■ PROBLEM TO WORK ON: Starting at the line that contains "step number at", write out every line through the end of the records below exactly as it appears, and leave out all pictures.

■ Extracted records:
········

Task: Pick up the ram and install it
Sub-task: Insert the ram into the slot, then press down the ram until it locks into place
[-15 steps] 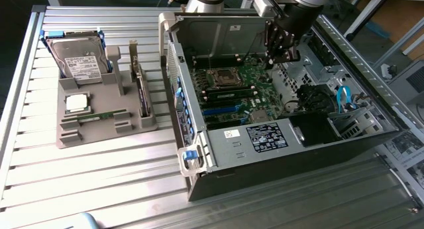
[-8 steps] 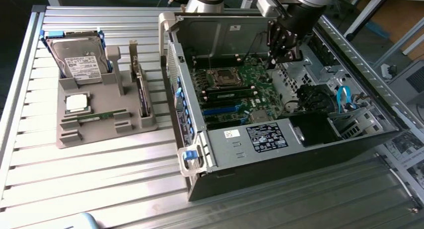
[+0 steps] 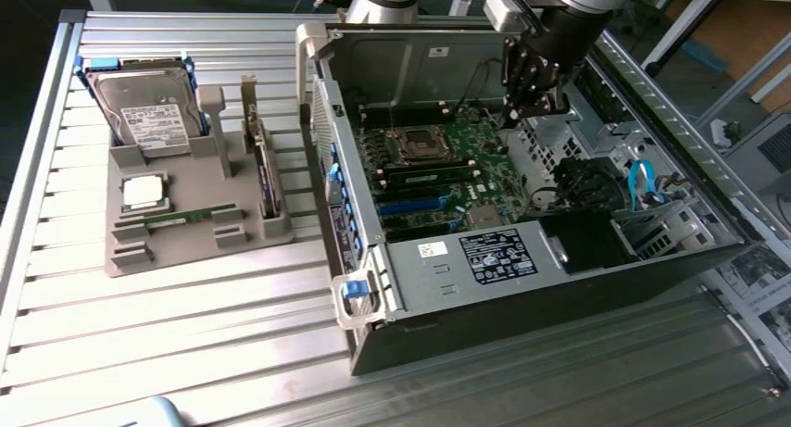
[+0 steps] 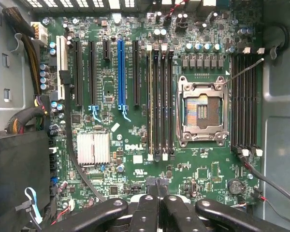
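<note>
Ram (image 3: 185,218) lying flat in front slot of grey holder tray (image 3: 136,257), on slatted table (image 3: 185,334), at exterior view's left. Untouched, well apart from gripper. Square CPU (image 3: 144,191) just behind ram in same tray. Hard drive (image 3: 151,117) leaning upright at tray's far end, white label facing up. Card (image 3: 265,172) standing on edge along tray's side nearest case.

Gripper (image 3: 540,101) clenched, fingers (image 4: 157,193) pressed together, holding nothing. Hanging inside open PC case (image 3: 544,288) above motherboard (image 3: 451,172), arm coming down from upper edge of exterior view.

Wrist view: looking straight down on motherboard (image 4: 135,159). CPU socket (image 4: 202,111) empty, contacts exposed, metal frame around it. Four memory slots (image 4: 159,104) beside socket, toward blue slot (image 4: 121,72); more memory slots (image 4: 245,101) on socket's other side. Silver heatsink (image 4: 93,147) near blue slot's end. Black cable bundle (image 4: 26,118) by case wall.
</note>
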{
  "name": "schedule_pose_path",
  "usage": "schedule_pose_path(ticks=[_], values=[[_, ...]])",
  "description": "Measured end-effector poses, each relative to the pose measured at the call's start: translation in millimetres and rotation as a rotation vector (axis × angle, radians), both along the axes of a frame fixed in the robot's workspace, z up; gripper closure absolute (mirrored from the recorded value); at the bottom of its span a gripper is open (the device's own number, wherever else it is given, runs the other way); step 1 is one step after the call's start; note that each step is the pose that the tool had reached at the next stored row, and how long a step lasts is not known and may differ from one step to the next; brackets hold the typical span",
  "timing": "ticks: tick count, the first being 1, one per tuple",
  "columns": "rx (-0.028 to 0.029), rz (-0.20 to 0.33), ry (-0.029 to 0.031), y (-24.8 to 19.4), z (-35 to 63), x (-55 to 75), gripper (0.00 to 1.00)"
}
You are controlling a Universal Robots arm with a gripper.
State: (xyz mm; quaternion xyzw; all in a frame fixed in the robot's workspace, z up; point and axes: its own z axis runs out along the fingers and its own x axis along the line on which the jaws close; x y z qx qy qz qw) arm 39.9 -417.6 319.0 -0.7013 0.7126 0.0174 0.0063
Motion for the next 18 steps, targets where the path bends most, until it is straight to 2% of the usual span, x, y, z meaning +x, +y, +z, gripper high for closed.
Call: schedule_pose_path(ticks=[12,18], values=[[0.0002,0.0,0.0,0.0,-1.2,-1.1,0.89],[0.0,0.0,0.0,0.0,-10.0,-6.5,0.89]])
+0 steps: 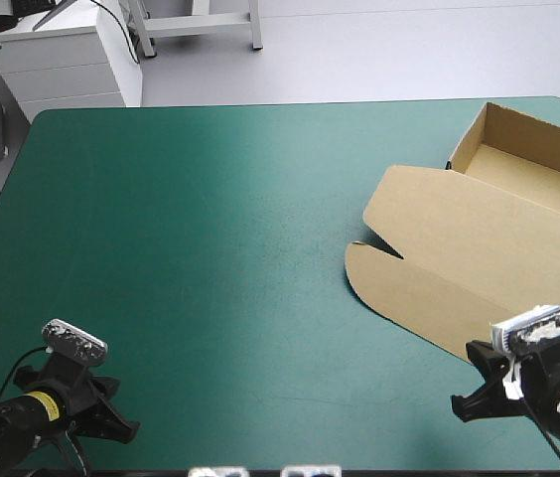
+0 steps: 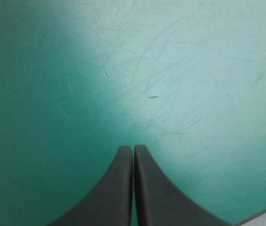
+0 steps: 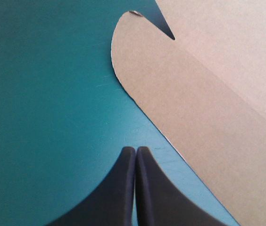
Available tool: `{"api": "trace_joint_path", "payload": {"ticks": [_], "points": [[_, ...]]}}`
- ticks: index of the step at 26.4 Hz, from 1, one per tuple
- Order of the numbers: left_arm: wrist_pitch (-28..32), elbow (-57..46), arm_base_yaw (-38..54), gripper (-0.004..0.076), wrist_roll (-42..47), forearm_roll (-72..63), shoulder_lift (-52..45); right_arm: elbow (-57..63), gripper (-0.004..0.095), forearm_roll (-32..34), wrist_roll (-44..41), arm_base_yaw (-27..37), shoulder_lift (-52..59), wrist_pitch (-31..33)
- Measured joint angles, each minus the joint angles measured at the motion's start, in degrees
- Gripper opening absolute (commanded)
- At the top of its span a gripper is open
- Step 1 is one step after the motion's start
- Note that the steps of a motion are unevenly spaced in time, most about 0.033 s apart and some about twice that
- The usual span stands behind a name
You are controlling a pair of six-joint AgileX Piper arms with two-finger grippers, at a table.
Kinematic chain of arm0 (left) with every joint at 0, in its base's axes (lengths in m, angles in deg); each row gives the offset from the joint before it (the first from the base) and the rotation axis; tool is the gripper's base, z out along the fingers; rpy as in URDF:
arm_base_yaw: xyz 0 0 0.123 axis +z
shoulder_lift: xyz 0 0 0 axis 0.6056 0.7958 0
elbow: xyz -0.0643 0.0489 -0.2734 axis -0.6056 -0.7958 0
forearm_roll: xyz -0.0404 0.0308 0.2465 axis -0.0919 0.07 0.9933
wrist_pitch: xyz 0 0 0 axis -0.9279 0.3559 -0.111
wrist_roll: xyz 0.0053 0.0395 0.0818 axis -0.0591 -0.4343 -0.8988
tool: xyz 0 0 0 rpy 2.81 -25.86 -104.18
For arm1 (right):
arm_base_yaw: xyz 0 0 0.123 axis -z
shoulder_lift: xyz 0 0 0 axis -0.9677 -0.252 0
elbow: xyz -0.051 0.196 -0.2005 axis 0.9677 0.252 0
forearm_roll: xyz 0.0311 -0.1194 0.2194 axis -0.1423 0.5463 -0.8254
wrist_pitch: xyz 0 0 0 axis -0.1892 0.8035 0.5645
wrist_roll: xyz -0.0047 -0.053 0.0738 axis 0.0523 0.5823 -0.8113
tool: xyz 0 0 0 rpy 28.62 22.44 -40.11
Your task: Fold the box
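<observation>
The brown box [image 1: 479, 243] lies at the table's right side as an open tray [image 1: 533, 159] near the far right corner, its lid flat toward the front. The lid's rounded front flap [image 3: 180, 94] lies just ahead of and beside my right gripper [image 3: 135, 149], which is shut and empty over the teal-green cover, a little off the flap's edge. My right gripper [image 1: 484, 393] sits near the front right corner. My left gripper [image 2: 133, 148] is shut with nothing in it over bare cover, at the front left [image 1: 101, 402], far from the box.
The teal-green table [image 1: 210, 248] stretches bare between the two arms. Beyond the table's far left corner stands a white cabinet [image 1: 62, 55]. The tray's far wall reaches close to the table's right edge.
</observation>
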Motion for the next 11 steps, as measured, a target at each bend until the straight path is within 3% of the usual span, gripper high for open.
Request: {"api": "trace_joint_path", "payload": {"ticks": [11], "points": [[1.48, -3.61, 0.00, -0.0008, -0.17, -0.13, -0.02, 9.62, -0.0014, 0.19, 1.92, 0.00, 13.02, -2.22]]}}
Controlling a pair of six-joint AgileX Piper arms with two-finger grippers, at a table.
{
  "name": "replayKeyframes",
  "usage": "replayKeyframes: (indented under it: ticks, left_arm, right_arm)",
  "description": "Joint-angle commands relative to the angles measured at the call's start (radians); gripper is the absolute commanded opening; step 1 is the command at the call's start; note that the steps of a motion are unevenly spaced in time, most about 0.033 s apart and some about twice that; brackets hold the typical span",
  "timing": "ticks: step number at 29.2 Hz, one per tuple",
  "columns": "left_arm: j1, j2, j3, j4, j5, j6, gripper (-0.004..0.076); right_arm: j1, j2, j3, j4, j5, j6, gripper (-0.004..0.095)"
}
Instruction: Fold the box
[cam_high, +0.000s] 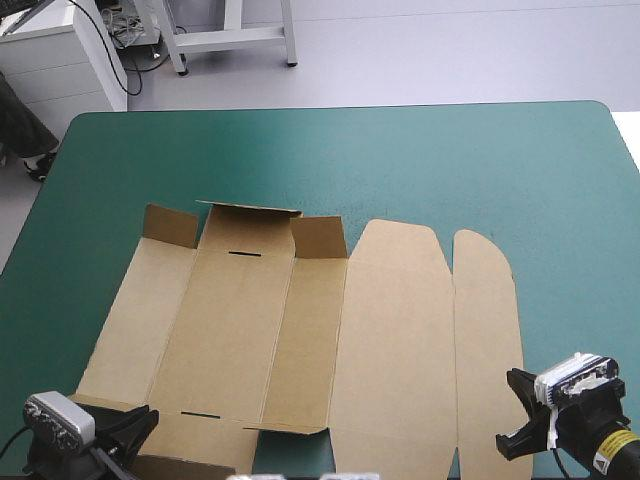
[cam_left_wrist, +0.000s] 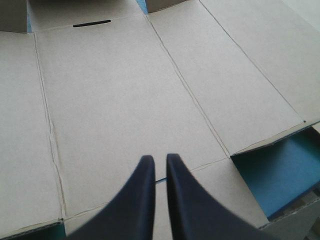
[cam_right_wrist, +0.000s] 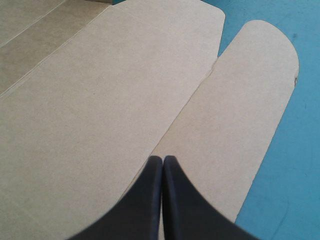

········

■ TASK RESPONSE:
  "timing": "ticks: step number at 29.2 Hz, one per tuple",
  "columns": "left_arm: j1, j2, j3, j4, j5, j6, gripper (-0.004..0.076); right_arm: j1, j2, j3, j4, j5, j6, gripper (-0.004..0.095)"
}
Instruction: Fold the box
[cam_high, +0.000s] 
[cam_left_wrist, +0.000s] 
[cam_right_wrist, +0.000s] 

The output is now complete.